На востоке желтеет. Через час будет совсем уже светло.
— Пошлите кого-нибудь на КП, пускай связь тянут.
— Послал уже. Через полчаса сможем с майором разговаривать.
— Людей не проверяли?
— Проверял. Налицо пока десять. Четырех еще нет. Пулеметчики все. Ручных я уже расположил. А станковый — вот здесь, по— моему, не плохо. Второй же…
— Второй — туда, правее. Видите? — говорю я.
— Может, сходим посмотрим?
— Сходим.
Мы идем вдоль траншеи. Наклоняясь, рассматриваем, нет ли пулеметных ячеек. Оборона у немцев, по всему видно, круговая. Самих немцев не видно и не слышно.
Стреляют где-то правее и левее — на участке первого и третьего батальонов. Глаза привыкли уже к темноте. Кое— что можно уже разобрать. Раза два наталкиваемся на трупы убитых немцев. За «Красным Октябрем» все еще что-то горит.
— А где Сендецкий?
— Я здесь, — неожиданно раздается в темноте голос. Потом появляется и фигура.
— Мотай живо на КП. Скажи Харламову, чтоб срочно снимал людей со старых окопов и соединялся с нашим правым флангом. По дороге уточни его фланг. По— моему, за тем кустом уже конец. Так, что ли, Карнаухов?

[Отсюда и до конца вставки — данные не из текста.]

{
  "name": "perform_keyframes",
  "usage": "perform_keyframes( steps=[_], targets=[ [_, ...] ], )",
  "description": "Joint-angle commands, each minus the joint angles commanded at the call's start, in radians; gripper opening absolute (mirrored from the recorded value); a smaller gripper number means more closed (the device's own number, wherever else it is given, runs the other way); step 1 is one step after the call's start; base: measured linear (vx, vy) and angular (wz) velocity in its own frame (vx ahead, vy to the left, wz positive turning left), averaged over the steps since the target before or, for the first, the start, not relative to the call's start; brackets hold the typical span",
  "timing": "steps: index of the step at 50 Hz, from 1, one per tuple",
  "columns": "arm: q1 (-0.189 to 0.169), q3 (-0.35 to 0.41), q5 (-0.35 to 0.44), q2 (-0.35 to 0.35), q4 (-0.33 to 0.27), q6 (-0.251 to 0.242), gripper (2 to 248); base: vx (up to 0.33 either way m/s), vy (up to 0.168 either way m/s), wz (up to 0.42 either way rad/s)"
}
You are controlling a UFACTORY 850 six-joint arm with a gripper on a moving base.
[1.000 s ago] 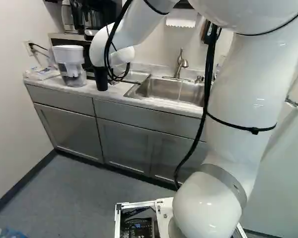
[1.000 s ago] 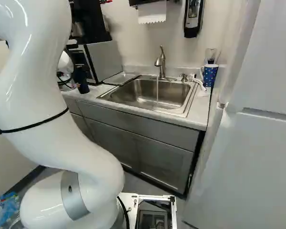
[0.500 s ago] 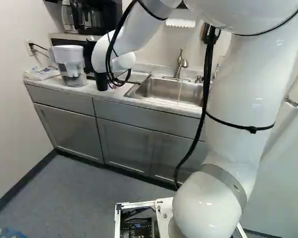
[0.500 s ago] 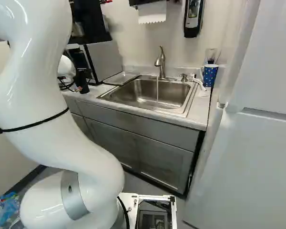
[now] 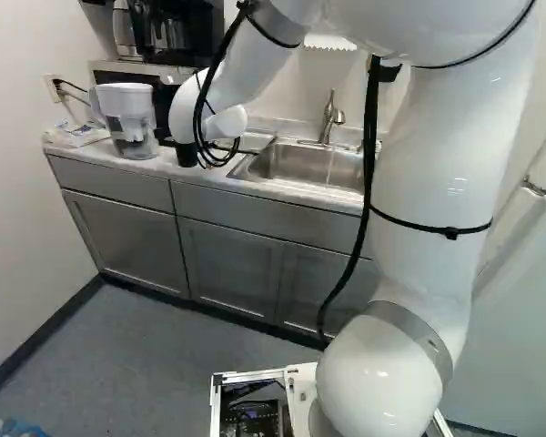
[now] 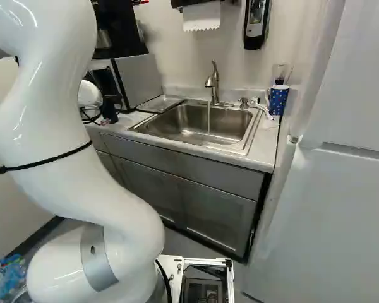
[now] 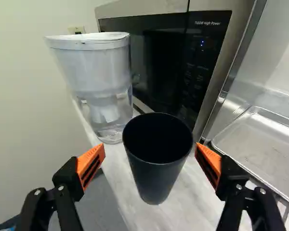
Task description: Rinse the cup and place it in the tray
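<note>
The black cup (image 7: 156, 161) stands upright on the counter, its open top toward the wrist camera; in the left base view the cup (image 5: 187, 155) shows dark below the arm's wrist. My gripper (image 7: 151, 159) is open, with one finger at either side of the cup and a gap between each orange pad and its wall. In the base views the arm's wrist mostly hides the gripper. The metal tray (image 7: 265, 139) lies beyond one finger; in the right base view the tray (image 6: 161, 103) is beside the sink (image 6: 199, 123). Water runs from the faucet (image 6: 213, 82).
A water pitcher (image 7: 98, 79) stands close behind the cup, next to the microwave (image 7: 171, 62). On the counter's far side, past the sink, is a blue dotted mug (image 6: 278, 100). A white refrigerator (image 6: 322, 189) borders the counter there.
In the left base view my arm's upper part has shifted left, while its wrist has moved slightly right and down beside the cup. The base and the cup have stayed in place.
</note>
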Motion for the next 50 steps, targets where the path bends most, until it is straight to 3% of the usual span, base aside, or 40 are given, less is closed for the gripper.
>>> perform_keyframes(
  steps=[50],
  targets=[
    [-0.005, 0.038, 0.193, -0.064, 0.000, 0.000, 247, 0.000, 0.000, 0.000]
  ],
)
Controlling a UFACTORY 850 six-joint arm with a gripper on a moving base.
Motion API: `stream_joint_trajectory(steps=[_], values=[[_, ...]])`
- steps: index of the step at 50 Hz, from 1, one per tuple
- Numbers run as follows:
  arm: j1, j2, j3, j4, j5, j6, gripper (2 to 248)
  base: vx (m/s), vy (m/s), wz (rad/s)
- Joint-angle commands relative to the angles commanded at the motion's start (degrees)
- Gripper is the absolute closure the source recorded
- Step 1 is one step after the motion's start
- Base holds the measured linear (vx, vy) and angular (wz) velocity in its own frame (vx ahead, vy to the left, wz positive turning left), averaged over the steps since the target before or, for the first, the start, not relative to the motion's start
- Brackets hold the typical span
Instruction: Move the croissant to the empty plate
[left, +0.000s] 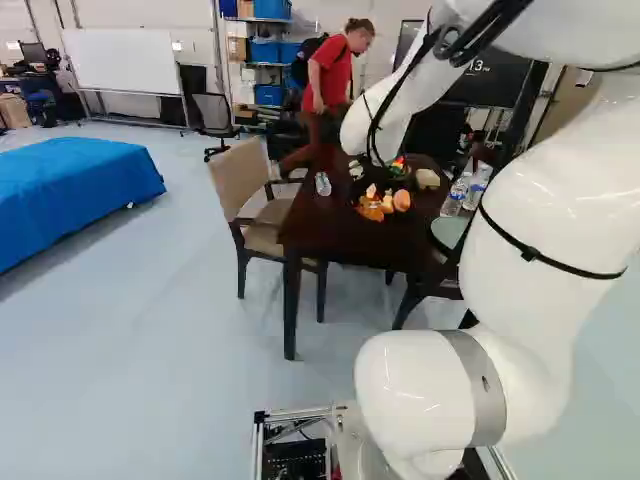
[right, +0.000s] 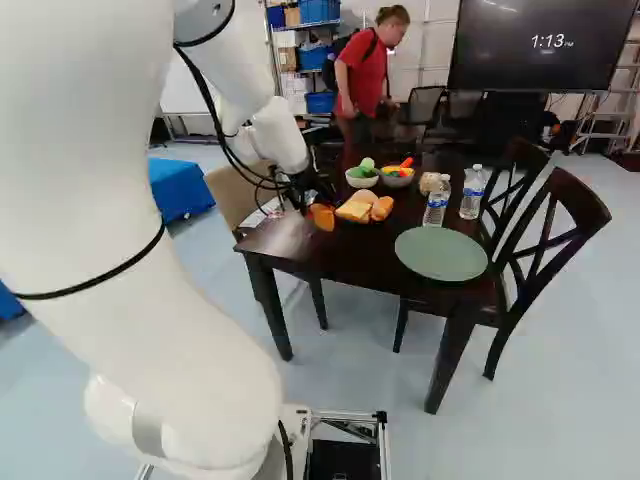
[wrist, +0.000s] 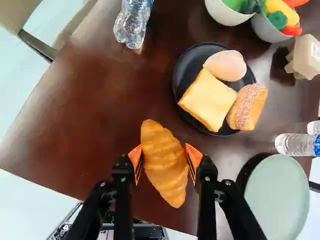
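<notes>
In the right base view my gripper (right: 303, 188) is above the dark table, beside the plate of breads. The wrist view shows the gripper (wrist: 165, 159) shut on the croissant (wrist: 167, 167), an orange pad pressing each side of its middle. The croissant (right: 322, 217) hangs above the wood, clear of the plates. The empty pale green plate (wrist: 278, 195) is off to one side of the fingers, and in the right base view this plate (right: 441, 254) lies near the table edge. A black plate (wrist: 181, 80) ahead of the fingers holds several breads (wrist: 209, 100).
Two water bottles (right: 437, 200) stand behind the green plate; another bottle (wrist: 133, 22) stands at the table's far side. Bowls of toy vegetables (right: 362, 178) sit beyond the breads. Chairs (right: 545, 235) surround the table (right: 345, 252). A blue-covered block (left: 75, 195) is further left.
</notes>
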Motion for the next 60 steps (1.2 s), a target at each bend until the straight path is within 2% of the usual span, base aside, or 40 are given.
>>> stream_joint_trajectory(steps=[43,60], values=[[-8.6,3.3,-3.2,0.0,0.0,0.0,119,0.000,0.000,0.000],[-11.8,3.0,-4.9,0.0,0.0,0.0,119,0.000,0.000,0.000]])
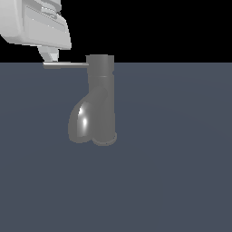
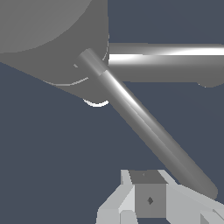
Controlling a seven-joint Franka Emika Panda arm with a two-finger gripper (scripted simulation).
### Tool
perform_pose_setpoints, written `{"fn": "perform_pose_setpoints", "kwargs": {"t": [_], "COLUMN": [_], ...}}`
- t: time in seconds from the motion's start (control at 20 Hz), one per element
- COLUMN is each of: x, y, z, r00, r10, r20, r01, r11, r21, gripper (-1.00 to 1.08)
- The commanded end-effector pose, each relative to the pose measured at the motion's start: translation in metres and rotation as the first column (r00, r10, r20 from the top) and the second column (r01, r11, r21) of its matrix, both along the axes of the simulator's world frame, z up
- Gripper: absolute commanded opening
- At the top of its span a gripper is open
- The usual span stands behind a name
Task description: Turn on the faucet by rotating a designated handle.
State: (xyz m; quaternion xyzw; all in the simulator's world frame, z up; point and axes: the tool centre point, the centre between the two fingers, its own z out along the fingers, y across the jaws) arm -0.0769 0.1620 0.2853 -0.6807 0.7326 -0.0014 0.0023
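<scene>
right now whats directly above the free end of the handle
The gripper hangs over the outer tip of the handle, on the exterior view's left of the faucet. Whether its fingers actually touch the rod is hidden by the gripper body.

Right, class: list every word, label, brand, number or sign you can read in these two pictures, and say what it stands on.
None: no text can be read in either view.
The faucet, its handle and the gripper show plain surfaces; a small dark diamond mark on the gripper is no letter or number.
</scene>
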Motion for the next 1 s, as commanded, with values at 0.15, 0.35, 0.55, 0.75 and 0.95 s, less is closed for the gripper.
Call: {"fn": "perform_pose_setpoints", "kwargs": {"t": [0.15,0.35,0.55,0.75,0.95], "x": [-0.013,-0.022,-0.031,-0.041,-0.05], "y": [-0.015,-0.024,-0.032,-0.04,-0.049], "z": [0.0,0.0,0.0,0.0,0.0], "r00": [1.0,1.0,1.0,1.0,1.0], "r10": [-0.006,-0.006,-0.005,-0.005,-0.005], "r20": [-0.003,-0.003,-0.003,-0.004,-0.004], "r01": [0.006,0.006,0.005,0.005,0.005], "r11": [1.0,1.0,1.0,1.0,1.0], "r21": [-0.002,-0.002,-0.002,-0.001,-0.001], "gripper": [-1.0,-1.0,-1.0,-1.0,-1.0]}}
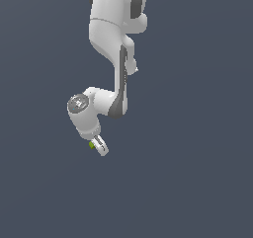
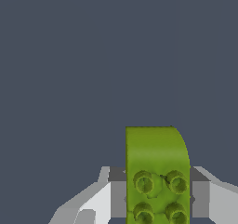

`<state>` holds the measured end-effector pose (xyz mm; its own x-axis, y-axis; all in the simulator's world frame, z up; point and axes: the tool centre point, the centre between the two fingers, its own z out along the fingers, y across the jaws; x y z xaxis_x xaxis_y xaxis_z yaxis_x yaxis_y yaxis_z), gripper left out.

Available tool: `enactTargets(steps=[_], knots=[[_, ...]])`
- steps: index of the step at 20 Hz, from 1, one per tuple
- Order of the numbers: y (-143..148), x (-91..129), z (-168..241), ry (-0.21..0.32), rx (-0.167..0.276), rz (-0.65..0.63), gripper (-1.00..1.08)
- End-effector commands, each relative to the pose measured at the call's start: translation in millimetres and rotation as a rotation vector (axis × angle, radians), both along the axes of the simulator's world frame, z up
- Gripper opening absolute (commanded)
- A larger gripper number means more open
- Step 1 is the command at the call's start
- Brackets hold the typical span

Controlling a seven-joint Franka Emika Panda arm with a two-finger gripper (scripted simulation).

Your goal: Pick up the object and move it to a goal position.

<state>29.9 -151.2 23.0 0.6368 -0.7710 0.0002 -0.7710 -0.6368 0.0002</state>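
End effector (image 1: 99,146) seemingly grips studded block (image 2: 157,176).

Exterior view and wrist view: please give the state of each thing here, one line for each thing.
yellow-green block: held between the gripper fingers, studs visible in the wrist view.
gripper: shut on the block.
robot arm: bent, the gripper pointing down.

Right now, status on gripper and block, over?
Gripper shut on yellow-green block. Block sits between the fingers, studs visible in wrist view. Nothing else in sight around it.
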Motion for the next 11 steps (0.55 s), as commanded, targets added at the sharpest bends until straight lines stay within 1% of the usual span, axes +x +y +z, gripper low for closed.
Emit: enactTargets(steps=[1,6,11], knots=[[-7,8,1,0.000,0.000,0.001,-1.00],[-16,16,2,0.000,0.000,0.001,-1.00],[-18,19,2,0.000,0.000,0.001,-1.00]])
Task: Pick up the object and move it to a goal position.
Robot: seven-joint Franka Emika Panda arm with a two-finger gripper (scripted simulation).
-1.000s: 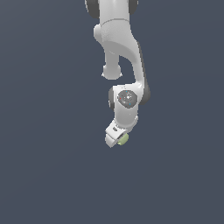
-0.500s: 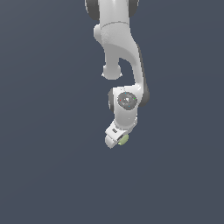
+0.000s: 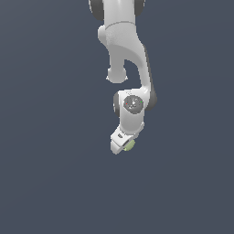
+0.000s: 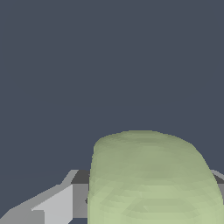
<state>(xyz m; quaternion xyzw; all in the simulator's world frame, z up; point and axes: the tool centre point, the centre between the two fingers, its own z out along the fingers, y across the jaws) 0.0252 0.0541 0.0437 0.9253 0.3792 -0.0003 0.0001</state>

— Да, дальше никого уже нет.
— Понятно, Сендецкий? Давай! Одна нога здесь, другая — там.
Сендецкий исчезает. Мы находим место для пулемета и возвращаемся назад. В темноте натыкаемся на кого-то.
— Комбат?
— Комбат. А что?
— Блиндаж мировой нашел. Идемте посмотрим. Такого еще не видали.
Голос Чумака.
— Ты что здесь делаешь?
— То же, что и вы.
— А ты ж шабашить собирался.
— Мало ли что собирался…
Чумак вдруг останавливается, и я с разгону налетаю на него.
— Ну… Чего стал?
— Слушайте, комбат… Ведь вы же, оказывается…
— Что?
— Я думал, вы поэт, стишки пишете… А выходит…
— Ну, ладно, веди.
Он ничего не отвечает. Мы идем дальше. Подымается легкий ветерок. Приятно шевелит волосы, забирается через воротник под гимнастерку, к самому телу. Голова слегка кружится, и в теле какая-то странная легкость. Так бывает весной, ранней весной, после первой прогулки за город.